Sam B.
Sam B.

Reputation: 3033

beautifulsoup: get inner content inside html tags

I'm working on a translator that can translate text inside html tags and I'm using beautifulsoup because it's one of the best html parsers in python.

Here's the text and loading it into soup

In [95]: chalet.html                                                                                                                                                                       
Out[95]: '<h4><strong>&ldquo;Create a space I would be truly excited to stay in&rdquo;.</strong></h4>\r\n\r\n<h4><strong>That was the brief given to renowned architect, Herve Marullaz, after Chalet Joux Plane&rsquo;s owner secured a large plot of mountain land that backed onto a stream and an alpine woodland. The result was Chalet</strong> <strong>Belle Ch&eacute;ry.</strong></h4>\r\n\r\n<p>Belle Ch&eacute;ry is a chalet built without constraint. A destination, to be experienced. The building itself nestles into the mountain and you enter down a 15m underground tunnel that takes you from the garage and boot room into the very heart of the chalet.</p>\r\n\r\n<p>The chalet itself is spread over 680m<sup>2</sup>, with one side of the chalet almost entirely glazed, offering mountain views from all the living spaces and entertainment areas.

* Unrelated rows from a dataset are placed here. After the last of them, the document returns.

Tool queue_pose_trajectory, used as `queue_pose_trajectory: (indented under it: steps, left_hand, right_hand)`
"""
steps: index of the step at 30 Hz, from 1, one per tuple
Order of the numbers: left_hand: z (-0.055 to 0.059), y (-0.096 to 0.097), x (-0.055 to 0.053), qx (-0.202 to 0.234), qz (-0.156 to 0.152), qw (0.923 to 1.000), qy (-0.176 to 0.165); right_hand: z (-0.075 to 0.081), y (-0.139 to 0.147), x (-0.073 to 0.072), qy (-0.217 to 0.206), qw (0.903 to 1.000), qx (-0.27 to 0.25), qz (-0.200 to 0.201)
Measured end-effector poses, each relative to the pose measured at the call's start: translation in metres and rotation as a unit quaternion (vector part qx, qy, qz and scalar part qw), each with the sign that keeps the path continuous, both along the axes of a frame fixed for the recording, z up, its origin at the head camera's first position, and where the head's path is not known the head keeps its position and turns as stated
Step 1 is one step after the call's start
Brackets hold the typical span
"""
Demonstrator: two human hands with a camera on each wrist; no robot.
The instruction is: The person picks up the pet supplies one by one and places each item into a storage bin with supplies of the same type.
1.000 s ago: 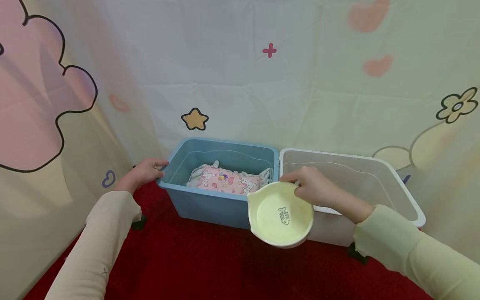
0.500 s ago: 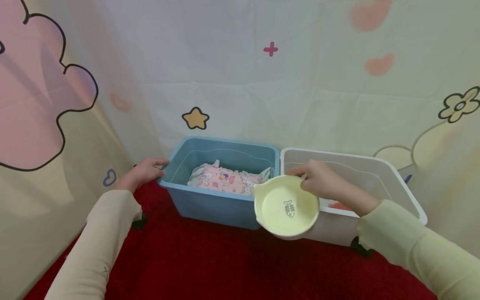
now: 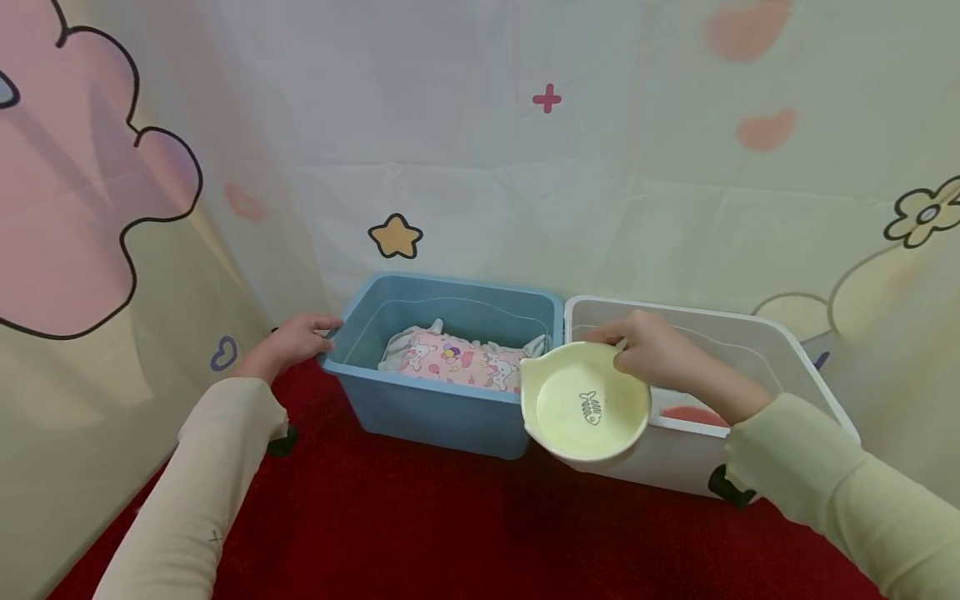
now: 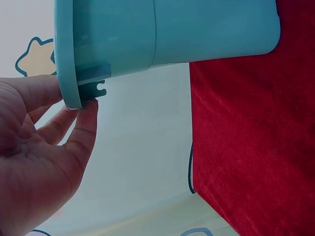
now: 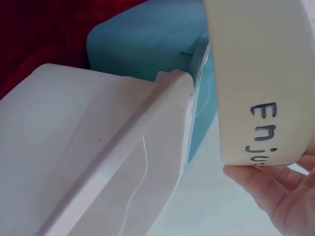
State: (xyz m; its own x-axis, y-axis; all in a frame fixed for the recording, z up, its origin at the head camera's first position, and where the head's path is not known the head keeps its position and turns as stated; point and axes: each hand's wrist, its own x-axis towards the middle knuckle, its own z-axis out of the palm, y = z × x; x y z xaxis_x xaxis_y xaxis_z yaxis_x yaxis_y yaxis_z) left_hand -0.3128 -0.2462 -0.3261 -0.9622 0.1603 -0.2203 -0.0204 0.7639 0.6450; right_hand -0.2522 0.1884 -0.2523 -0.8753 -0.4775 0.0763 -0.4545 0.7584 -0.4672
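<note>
My left hand point(image 3: 291, 346) pinches the left rim of a blue plastic bin point(image 3: 427, 412). In the left wrist view the thumb and fingertips lie on opposite sides of that rim. My right hand point(image 3: 667, 358) grips the far edge of a pale yellow bowl point(image 3: 585, 404) with pointed, ear-like corners. A fishbone drawing marks its inside bottom; it is tilted toward the head camera. Dark lettering runs along the bowl's outer wall point(image 5: 261, 73) in the right wrist view. The bowl hangs before the meeting edges of the blue bin and a white bin point(image 3: 675, 462).
A pink pillow-like bundle point(image 3: 457, 360) printed with rabbits lies in the blue bin. Something red point(image 3: 693, 414) shows inside the white bin, partly hidden by the right arm. Both bins stand on a red cloth point(image 3: 375, 533) against a printed curtain point(image 3: 465, 208).
My right hand has moved right and slightly up with the bowl, toward the white bin. More of the red thing shows now. The left hand stays on the blue bin's rim.
</note>
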Motion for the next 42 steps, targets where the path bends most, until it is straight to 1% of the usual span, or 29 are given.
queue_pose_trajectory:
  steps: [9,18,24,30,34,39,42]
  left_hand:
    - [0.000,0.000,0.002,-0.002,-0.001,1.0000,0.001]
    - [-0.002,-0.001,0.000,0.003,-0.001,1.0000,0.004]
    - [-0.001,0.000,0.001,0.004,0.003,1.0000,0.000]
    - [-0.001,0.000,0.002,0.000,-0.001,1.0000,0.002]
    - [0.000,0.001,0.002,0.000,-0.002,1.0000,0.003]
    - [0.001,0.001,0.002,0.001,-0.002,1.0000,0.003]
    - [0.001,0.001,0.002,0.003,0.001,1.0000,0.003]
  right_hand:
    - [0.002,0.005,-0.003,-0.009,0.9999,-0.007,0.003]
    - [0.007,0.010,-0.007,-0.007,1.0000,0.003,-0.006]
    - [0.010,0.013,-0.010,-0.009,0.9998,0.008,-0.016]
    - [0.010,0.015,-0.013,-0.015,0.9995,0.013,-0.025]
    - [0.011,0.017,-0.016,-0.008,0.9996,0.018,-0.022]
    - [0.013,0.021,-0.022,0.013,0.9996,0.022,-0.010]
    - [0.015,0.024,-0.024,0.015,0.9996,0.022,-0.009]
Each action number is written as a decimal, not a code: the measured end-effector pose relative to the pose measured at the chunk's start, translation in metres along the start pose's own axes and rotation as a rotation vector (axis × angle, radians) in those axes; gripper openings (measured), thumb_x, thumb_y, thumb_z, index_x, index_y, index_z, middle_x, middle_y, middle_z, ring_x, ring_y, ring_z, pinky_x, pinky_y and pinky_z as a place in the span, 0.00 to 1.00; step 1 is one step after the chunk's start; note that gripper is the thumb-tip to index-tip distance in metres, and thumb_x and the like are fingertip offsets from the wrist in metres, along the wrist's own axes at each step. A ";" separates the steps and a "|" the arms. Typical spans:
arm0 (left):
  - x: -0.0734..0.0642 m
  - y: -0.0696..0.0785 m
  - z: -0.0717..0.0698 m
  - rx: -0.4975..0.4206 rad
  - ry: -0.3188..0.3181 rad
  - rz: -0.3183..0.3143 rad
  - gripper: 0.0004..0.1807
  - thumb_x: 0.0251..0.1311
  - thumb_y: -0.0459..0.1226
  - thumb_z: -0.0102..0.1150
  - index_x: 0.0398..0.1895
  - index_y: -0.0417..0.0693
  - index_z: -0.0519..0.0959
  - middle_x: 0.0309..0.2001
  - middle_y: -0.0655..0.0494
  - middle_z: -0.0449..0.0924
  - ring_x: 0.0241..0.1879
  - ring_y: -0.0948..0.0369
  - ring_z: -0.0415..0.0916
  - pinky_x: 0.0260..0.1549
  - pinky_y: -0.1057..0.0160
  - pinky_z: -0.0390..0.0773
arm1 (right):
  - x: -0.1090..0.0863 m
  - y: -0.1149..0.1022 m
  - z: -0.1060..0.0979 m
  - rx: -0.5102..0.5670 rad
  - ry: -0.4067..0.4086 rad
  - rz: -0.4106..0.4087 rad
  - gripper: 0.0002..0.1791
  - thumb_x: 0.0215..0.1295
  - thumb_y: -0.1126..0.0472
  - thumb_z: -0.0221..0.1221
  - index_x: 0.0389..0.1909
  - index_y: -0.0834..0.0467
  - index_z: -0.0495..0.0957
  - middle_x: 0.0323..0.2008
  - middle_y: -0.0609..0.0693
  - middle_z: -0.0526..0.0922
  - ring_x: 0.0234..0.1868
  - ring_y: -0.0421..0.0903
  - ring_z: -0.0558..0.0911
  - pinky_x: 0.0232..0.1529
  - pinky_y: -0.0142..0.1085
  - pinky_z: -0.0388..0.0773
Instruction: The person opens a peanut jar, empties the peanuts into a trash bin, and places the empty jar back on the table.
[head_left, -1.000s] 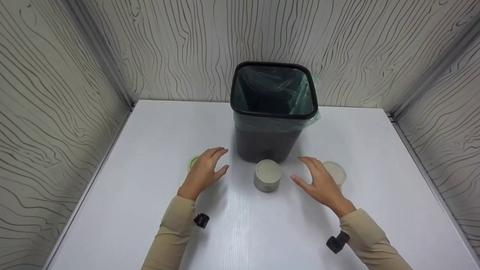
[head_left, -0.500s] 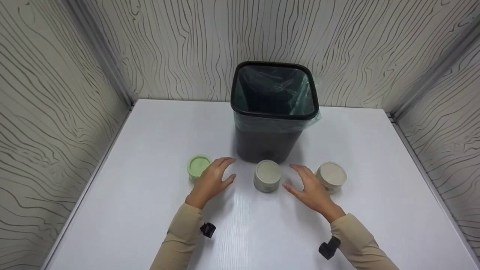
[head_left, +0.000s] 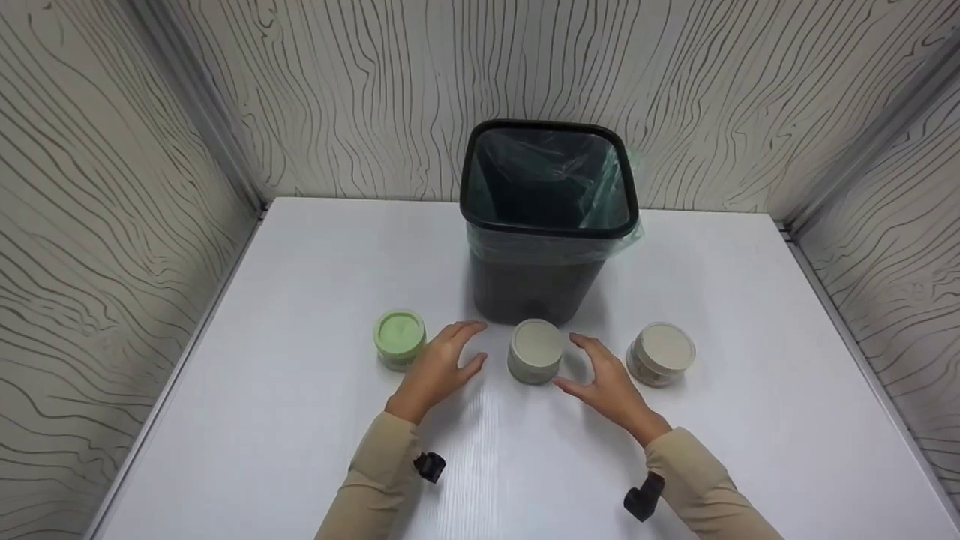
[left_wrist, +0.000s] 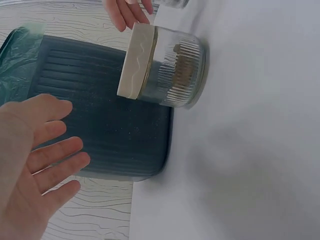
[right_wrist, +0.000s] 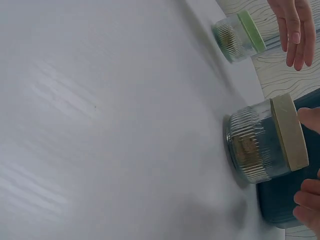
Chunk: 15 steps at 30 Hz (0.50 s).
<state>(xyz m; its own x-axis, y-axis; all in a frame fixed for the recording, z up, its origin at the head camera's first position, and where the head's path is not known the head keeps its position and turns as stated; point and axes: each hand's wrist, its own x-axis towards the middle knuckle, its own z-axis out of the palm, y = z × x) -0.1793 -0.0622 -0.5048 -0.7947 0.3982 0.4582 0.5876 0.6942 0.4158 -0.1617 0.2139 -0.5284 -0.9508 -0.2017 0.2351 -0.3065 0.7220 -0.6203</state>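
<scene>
A ribbed glass jar [left_wrist: 176,67] with a beige-grey lid [head_left: 537,343] stands upright in front of the bin, with something brown inside. My left hand [head_left: 439,369] is held open to the left of this jar, apart from it, fingers spread and slightly bent. To its right, my right hand [head_left: 611,386] is closer, thumb and fingers parted around that side. The right thumb [right_wrist: 311,119] overlaps the lid in the right wrist view; whether it touches, I cannot tell. Neither hand holds anything.
A dark bin [head_left: 525,289] lined with a green bag stands behind the middle jar. A green-lidded jar [head_left: 400,336] is beside my left hand, and another pale-lidded jar [head_left: 664,351] is to the right. Patterned panels surround the white table [head_left: 322,270].
Both hands have moved inward toward the middle jar and slightly nearer the front. The green-lidded and right-hand jars, partly covered before, now show more fully. All the jars stay put.
</scene>
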 end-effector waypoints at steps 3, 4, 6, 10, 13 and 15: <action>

The chalet can sleep up to 14 guests across 5 luxurious bedrooms and a family/children&rsquo;s bunk room, all opening out onto secluded terraces and enjoying free standing baths and hanging seats.</p>\r\n\r\n<p>The specification list for the chalet is, of course, almost endless and includes a 23-meter indoor-outdoor swimming pool, a Bamford Spa including treatment room and sauna, a private gym, a cinema room, art gallery and children&rsquo;s playroom. The living space is vast and includes a luxurious lounge area with open fireplace and delicious sofas, a library, a floating mezzanine dining area and a bar mezzanine with balcony overlooking the mountains.</p>'

In [96]: html = soup(chalet.html)                                                                                                                                                          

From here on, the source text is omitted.